* [YOUR ASSIGNMENT]
Output the records in full, exactly as given.

========

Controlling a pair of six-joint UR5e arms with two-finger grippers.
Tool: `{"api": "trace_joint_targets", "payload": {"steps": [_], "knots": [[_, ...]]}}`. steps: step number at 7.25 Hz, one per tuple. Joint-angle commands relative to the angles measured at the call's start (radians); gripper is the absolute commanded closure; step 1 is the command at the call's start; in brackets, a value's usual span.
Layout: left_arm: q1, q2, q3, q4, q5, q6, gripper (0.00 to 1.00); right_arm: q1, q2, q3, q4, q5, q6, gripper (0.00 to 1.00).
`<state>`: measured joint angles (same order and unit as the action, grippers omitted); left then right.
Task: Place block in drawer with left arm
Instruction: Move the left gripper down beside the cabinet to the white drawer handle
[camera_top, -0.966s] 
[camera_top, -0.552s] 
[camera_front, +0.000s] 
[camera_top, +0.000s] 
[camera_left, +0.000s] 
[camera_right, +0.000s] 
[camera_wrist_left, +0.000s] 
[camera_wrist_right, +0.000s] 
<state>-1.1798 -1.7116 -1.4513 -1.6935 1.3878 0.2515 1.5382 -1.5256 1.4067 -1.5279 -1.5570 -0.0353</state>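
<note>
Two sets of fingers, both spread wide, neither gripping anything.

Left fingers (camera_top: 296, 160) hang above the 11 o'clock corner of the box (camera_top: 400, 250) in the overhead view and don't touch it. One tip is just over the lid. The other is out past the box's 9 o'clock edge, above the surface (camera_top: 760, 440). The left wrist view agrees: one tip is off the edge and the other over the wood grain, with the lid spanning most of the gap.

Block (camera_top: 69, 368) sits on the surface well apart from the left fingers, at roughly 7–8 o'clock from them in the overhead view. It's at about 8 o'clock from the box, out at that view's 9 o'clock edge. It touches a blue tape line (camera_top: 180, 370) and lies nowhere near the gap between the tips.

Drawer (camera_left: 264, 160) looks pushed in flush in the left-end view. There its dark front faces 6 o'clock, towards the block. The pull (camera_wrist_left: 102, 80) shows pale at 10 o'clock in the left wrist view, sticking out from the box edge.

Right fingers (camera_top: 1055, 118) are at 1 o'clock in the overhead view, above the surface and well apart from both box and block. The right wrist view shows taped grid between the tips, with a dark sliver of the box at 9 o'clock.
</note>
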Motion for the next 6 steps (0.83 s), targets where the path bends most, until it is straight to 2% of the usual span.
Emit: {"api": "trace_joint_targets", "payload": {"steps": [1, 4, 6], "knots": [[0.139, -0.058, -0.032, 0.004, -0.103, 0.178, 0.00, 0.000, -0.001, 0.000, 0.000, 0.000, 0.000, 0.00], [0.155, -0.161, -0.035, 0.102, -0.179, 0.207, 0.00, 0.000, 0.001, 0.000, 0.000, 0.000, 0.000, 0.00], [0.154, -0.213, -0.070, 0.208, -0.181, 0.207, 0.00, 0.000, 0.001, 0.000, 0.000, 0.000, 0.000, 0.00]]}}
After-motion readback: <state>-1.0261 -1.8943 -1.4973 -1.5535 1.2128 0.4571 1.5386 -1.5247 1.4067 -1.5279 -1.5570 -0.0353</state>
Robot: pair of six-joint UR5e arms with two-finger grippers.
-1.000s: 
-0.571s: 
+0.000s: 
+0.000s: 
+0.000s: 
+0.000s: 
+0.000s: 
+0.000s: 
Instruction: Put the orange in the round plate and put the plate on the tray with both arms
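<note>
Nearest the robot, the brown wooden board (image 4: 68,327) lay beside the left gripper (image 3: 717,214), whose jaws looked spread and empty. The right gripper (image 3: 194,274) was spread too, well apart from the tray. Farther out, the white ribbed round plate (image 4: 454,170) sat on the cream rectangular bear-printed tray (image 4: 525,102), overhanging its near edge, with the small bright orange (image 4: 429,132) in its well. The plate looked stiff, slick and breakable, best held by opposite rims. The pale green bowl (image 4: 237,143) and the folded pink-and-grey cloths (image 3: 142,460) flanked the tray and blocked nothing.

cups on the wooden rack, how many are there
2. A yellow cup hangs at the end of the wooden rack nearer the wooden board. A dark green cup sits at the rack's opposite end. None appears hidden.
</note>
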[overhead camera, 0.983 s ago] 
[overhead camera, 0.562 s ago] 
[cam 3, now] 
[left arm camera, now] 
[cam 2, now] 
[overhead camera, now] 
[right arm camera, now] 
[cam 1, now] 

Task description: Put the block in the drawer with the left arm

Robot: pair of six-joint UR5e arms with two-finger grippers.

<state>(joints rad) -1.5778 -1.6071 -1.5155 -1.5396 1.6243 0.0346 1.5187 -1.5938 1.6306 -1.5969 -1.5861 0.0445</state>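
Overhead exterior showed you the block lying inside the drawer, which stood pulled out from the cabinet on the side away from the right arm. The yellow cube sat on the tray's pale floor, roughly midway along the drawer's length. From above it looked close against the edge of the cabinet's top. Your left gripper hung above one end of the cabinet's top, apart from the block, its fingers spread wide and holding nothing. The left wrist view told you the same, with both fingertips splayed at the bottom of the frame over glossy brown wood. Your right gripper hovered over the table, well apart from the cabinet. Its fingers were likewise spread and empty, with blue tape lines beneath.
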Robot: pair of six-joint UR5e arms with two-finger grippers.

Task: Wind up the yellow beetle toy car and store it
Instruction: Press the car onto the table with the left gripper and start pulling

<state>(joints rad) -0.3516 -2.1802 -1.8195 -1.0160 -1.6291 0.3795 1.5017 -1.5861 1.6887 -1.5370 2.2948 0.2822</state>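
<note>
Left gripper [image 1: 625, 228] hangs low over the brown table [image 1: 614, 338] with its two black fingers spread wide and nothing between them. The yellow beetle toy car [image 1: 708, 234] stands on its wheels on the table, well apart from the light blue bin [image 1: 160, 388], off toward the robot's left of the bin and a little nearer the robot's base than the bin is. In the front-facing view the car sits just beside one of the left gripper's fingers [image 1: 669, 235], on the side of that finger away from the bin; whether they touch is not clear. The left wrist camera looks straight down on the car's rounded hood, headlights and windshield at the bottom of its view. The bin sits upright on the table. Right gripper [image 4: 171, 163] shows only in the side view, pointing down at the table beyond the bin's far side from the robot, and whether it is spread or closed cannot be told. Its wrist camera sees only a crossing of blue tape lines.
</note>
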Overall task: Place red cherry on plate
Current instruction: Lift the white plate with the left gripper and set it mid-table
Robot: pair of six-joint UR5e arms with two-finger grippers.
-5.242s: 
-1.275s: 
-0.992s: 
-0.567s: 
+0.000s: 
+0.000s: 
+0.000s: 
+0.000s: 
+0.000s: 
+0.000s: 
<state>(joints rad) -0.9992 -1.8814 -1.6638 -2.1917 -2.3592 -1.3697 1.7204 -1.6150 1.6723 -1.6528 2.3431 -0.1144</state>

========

* [REPLY TO THE TASK]
Controlling a pair of six-joint UR5e arms with two-finger grippers.
Tool: `{"api": "trace_joint_targets", "payload": {"steps": [_], "knots": [[_, ...]]}}`. steps: step number at 7.25 Hz, one per tuple. Joint-angle commands relative to the angles measured at the call's start (radians); gripper is the absolute commanded closure; step 1 is the command at the call's start; in brackets, a value's usual span.
Layout: left_arm: q1, q2, q3, q4, q5, q6, gripper (0.00 to 1.00); right_arm: q1, q2, q3, q4, q5, q6, gripper (0.00 to 1.00).
`<state>`: measured joint angles (same order and unit as the action, grippers omitted); left then right.
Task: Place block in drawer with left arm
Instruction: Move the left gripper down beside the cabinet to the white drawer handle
[camera_top, -0.966s] 
[camera_top, -0.552s] 
[camera_front, +0.000s] 
[camera_top, +0.000s] 
[camera_left, +0.000s] 
[camera_right, +0.000s] 
[camera_wrist_left, +0.000s] 
[camera_wrist_right, +0.000s] 
<state>-1.1798 -1.7116 -1.4513 -1.6935 1.3878 0.2515 1.5382 -1.5256 1.4067 -1.5279 -1.5570 -0.0353</state>
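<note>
Two sets of fingers, both spread wide, neither gripping anything.

Left fingers (camera_top: 296, 160) hang above the 11 o'clock corner of the box (camera_top: 400, 250) in the overhead view and don't touch it. One tip is just over the lid. The other is out past the box's 9 o'clock edge, above the surface (camera_top: 760, 440). The left wrist view agrees: one tip is off the edge and the other over the wood grain, with the lid spanning most of the gap.

Block (camera_top: 69, 368) sits on the surface well apart from the left fingers, at roughly 7–8 o'clock from them in the overhead view. It's at about 8 o'clock from the box, out at that view's 9 o'clock edge. It touches a blue tape line (camera_top: 180, 370) and lies nowhere near the gap between the tips.

Drawer (camera_left: 264, 160) looks pushed in flush in the left-end view. There its dark front faces 6 o'clock, towards the block. The pull (camera_wrist_left: 102, 80) shows pale at 10 o'clock in the left wrist view, sticking out from the box edge.

Right fingers (camera_top: 1055, 118) are at 1 o'clock in the overhead view, above the surface and well apart from both box and block. The right wrist view shows taped grid between the tips, with a dark sliver of the box at 9 o'clock.
</note>
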Motion for the next 6 steps (0.83 s), targets where the path bends most, until it is straight to 2% of the usual span.
Emit: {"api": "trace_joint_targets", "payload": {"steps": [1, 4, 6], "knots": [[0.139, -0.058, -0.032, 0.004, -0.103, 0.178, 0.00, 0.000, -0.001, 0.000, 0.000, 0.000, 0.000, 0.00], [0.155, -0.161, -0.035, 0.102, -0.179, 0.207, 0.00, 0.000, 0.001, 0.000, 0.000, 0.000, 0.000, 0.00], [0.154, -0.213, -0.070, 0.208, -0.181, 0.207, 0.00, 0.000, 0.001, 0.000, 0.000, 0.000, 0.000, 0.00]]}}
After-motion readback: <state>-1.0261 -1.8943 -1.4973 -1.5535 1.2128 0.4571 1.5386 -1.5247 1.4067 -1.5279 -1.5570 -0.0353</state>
Robot: pair of six-joint UR5e arms with two-finger grippers.
-1.000s: 
-0.571s: 
+0.000s: 
+0.000s: 
+0.000s: 
+0.000s: 
+0.000s: 
+0.000s: 
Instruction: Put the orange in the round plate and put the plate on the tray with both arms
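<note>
Nearest the robot, the brown wooden board (image 4: 68,327) lay beside the left gripper (image 3: 717,214), whose jaws looked spread and empty. The right gripper (image 3: 194,274) was spread too, well apart from the tray. Farther out, the white ribbed round plate (image 4: 454,170) sat on the cream rectangular bear-printed tray (image 4: 525,102), overhanging its near edge, with the small bright orange (image 4: 429,132) in its well. The plate looked stiff, slick and breakable, best held by opposite rims. The pale green bowl (image 4: 237,143) and the folded pink-and-grey cloths (image 3: 142,460) flanked the tray and blocked nothing.

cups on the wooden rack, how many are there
2. A yellow cup hangs at the end of the wooden rack nearer the wooden board. A dark green cup sits at the rack's opposite end. None appears hidden.
</note>
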[overhead camera, 0.983 s ago] 
[overhead camera, 0.562 s ago] 
[cam 3, now] 
[left arm camera, now] 
[cam 2, now] 
[overhead camera, now] 
[right arm camera, now] 
[cam 1, now] 

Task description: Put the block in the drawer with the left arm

Robot: pair of six-joint UR5e arms with two-finger grippers.

<state>(joints rad) -1.5778 -1.6071 -1.5155 -1.5396 1.6243 0.0346 1.5187 -1.5938 1.6306 -1.5969 -1.5861 0.0445</state>
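Overhead exterior showed you the block lying inside the drawer, which stood pulled out from the cabinet on the side away from the right arm. The yellow cube sat on the tray's pale floor, roughly midway along the drawer's length. From above it looked close against the edge of the cabinet's top. Your left gripper hung above one end of the cabinet's top, apart from the block, its fingers spread wide and holding nothing. The left wrist view told you the same, with both fingertips splayed at the bottom of the frame over glossy brown wood. Your right gripper hovered over the table, well apart from the cabinet. Its fingers were likewise spread and empty, with blue tape lines beneath.
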Robot: pair of six-joint UR5e arms with two-finger grippers.

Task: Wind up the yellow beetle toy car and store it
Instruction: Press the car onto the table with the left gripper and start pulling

<state>(joints rad) -0.3516 -2.1802 -1.8195 -1.0160 -1.6291 0.3795 1.5017 -1.5861 1.6887 -1.5370 2.2948 0.2822</state>
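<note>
Left gripper [image 1: 625, 228] hangs low over the brown table [image 1: 614, 338] with its two black fingers spread wide and nothing between them. The yellow beetle toy car [image 1: 708, 234] stands on its wheels on the table, well apart from the light blue bin [image 1: 160, 388], off toward the robot's left of the bin and a little nearer the robot's base than the bin is. In the front-facing view the car sits just beside one of the left gripper's fingers [image 1: 669, 235], on the side of that finger away from the bin; whether they touch is not clear. The left wrist camera looks straight down on the car's rounded hood, headlights and windshield at the bottom of its view. The bin sits upright on the table. Right gripper [image 4: 171, 163] shows only in the side view, pointing down at the table beyond the bin's far side from the robot, and whether it is spread or closed cannot be told. Its wrist camera sees only a crossing of blue tape lines.
</note>
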Overall task: Place red cherry on plate
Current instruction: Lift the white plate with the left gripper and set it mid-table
Robot: pair of six-joint UR5e arms with two-finger grippers.
-5.242s: 
-1.275s: 
-0.992s: 
-0.567s: 
+0.000s: 
+0.000s: 
+0.000s: 
+0.000s: 
+0.000s: 
+0.000s: 
<state>(joints rad) -0.9992 -1.8814 -1.6638 -2.1917 -2.3592 -1.3697 1.7204 -1.6150 1.6723 -1.6528 2.3431 -0.1144</state>

There is nothing else to add to the answer.